Escala por mi espalda
el reptil desnudo de las vidas que me rodean,
y me cubro con el corazón primero de los árboles.
Juzgo, comparo,
y la longitud de mi desdicha me ampara
a la fe de no estar sola.
Toda rota de carne entre los dientes,
regreso a la tarde y sus colinas.
Es tan fácil creer que el vitalicio sufrimiento
fecundó en mis pieles sin permiso;
que, víctima de mí misma,
ardo en las heridas de la noche.
De ese pasado y la selectividad de la memoria
raspé cualquier recuerdo doloroso
en el margen salino del conformismo.
Qué será de las trenzas
cuando el pelo haya crecido más allá
de la huérfana cabeza y se tiña de blanco
la costura irritante del movimiento.
Ya no gritan las sogas
–el patio de mi casa es particular–:
algunas ahogan.
Ya apenas habla nadie de la sensata
apariencia de las formas, de la marca
permanente de la piel liberada.
Ahora, desnudo el alma en la fantasía
redundante de la caída de la palabra;
del libro del milagro,
balanceo el estrecho plomo de la torpeza,
como si el verbo se hiciese carne
sin saber la alquimia de la resurrección.
Qué será de las manos con anillos de Saturno
y restos de lavas entre sus grietas.
Esas manos que ya no cuentan hasta diez.
Y duele,
duele demasiado su vacío de nenúfares
empeñados en crecer entre el cieno.
Y traigo fisuras sobre el coxis, y algún rescoldo
del contagio luminoso de la tinta ha hecho mella.

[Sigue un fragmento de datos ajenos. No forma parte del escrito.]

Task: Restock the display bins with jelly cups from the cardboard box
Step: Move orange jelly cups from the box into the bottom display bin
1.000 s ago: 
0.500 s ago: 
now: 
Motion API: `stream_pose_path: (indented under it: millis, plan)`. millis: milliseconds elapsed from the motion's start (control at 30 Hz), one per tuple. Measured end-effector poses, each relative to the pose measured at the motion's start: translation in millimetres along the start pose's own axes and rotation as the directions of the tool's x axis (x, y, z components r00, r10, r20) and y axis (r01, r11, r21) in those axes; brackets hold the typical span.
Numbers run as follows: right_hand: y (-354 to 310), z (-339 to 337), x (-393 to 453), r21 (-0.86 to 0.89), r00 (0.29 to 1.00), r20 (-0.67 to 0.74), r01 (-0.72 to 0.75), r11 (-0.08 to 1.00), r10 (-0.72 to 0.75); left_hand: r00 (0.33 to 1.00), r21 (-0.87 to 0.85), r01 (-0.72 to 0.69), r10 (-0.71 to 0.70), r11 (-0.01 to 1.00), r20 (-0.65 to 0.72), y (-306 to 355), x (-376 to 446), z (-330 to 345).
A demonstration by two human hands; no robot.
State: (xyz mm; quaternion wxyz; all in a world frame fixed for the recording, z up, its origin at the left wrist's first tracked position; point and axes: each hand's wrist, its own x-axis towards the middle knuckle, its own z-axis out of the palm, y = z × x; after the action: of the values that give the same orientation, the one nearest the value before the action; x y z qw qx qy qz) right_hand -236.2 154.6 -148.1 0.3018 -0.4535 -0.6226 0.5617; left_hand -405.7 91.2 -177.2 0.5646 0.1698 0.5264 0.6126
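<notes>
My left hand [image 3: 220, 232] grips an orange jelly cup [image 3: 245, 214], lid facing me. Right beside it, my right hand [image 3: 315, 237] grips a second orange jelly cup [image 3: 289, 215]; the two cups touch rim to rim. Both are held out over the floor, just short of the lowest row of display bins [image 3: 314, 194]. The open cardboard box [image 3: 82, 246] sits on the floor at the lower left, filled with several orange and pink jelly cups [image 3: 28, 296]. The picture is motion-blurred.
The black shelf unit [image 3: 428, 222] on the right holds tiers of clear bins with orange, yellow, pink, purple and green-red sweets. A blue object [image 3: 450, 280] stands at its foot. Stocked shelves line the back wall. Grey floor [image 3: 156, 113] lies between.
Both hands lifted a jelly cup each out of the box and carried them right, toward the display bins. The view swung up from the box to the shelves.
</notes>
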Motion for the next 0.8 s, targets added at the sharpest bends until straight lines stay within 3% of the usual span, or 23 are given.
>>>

No buscaba mi sombra, buscaba mi cuerpo;
no el mendrugo del pan último, sino el hambre.
Cómo agota saberse piedra esperando que el río
la honre con su aseado beso.
Sigo siendo una niña malherida,
apenas desprendida del forzoso clavo
que acompasa el sueño del linaje.
La vida es un campo de juncos dispuestos
a troncharse en mis costados
y la permanencia del reconocimiento
de la virtud
y su sombra espesa de ceniza
no saben de mareas distanciadas.
Es cierto, esperaba premio o castigo;
pero más fácil es la queja que tomar las riendas
de esa costilla que gime su derrota
para modelar el día en que nos falten los afectos,
el milímetro seco que nos queda
de ese patio nuestro
tan particular.
Pilar Gorricho
Blog de la autora
Una visión de la infancia desde la madurez con mucha enjundia en sus versos.
Siempre nos quedará un patio, uas coletas y una niña malherida rondando nuestras canas.
Besos Pilar.
Hay versos profundos, pero a la vez tan sencillos… Como la vida (y el dolor) que encierran. Yo, sin embargo, prefiero quedarme con «el corazón primero de los árboles» y regresar «a la tarde y sus colinas». Creo que ahí se sanan muchas heridas mientras vemos cómo el pelo se nos tiñe de blanco.
Muchos besos, poeta.
«No buscaba mi sombra, buscaba mi cuerpo;
no el mendrugo del pan último, sino el hambre».
Me pregunto si dentro de ti hubo alguna vez un verso que no naciese ya profundo.
Un abrazo fuerte Pilar. Enhorabuena.
Muchas gracias por vuestro aliento y por tener la deferencia de leer y comentar mis humildes versos.Os lo agradezco de corazón.Besos.